■ What you will do
What lines of the listing below contain the word "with"? Copy each of them out.

■ Source material
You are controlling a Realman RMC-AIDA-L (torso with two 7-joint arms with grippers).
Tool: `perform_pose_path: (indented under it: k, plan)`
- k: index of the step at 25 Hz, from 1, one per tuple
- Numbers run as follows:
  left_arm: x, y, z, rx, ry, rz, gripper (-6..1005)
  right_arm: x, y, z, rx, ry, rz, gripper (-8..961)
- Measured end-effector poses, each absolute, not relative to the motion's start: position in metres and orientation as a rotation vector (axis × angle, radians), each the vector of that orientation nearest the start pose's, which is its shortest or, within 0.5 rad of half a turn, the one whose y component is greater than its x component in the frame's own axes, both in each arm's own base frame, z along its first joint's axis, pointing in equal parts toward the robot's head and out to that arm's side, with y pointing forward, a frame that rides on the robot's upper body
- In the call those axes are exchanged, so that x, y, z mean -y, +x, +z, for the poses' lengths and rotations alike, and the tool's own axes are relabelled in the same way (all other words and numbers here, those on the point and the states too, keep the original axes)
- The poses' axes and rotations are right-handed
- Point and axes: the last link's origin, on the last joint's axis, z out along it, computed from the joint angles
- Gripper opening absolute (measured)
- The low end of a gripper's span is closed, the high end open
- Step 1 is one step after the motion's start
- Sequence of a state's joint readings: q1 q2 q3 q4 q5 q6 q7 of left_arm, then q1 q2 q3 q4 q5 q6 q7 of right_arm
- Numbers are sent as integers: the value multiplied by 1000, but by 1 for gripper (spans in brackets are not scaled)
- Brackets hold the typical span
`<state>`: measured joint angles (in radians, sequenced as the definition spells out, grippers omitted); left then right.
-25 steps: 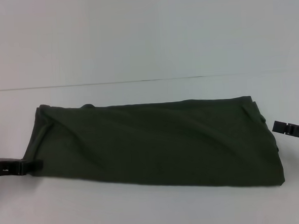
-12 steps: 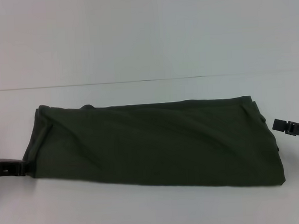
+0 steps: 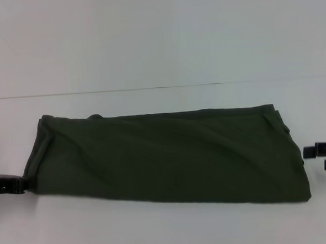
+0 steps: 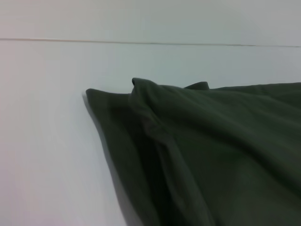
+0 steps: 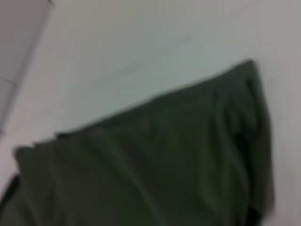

■ Reply
You are controlling a Realman RMC-AIDA-L (torso with two 7-joint arms with grippers).
- Measured end-effector poses, each absolute, not relative to the motion's start: position in metres and orientation as a rotation vector (axis × angle, radians), each the vector of that orientation nearest the start pose's, which is its shortest or, within 0.5 rad of half a turn, the one whose y component is greater than its x component in the frame's own axes, both in each arm's own base frame, z along its first joint's axis, pointing in equal parts toward the robot's head and out to that arm's side, with y pointing forward, a frame that rides on the robot's upper body

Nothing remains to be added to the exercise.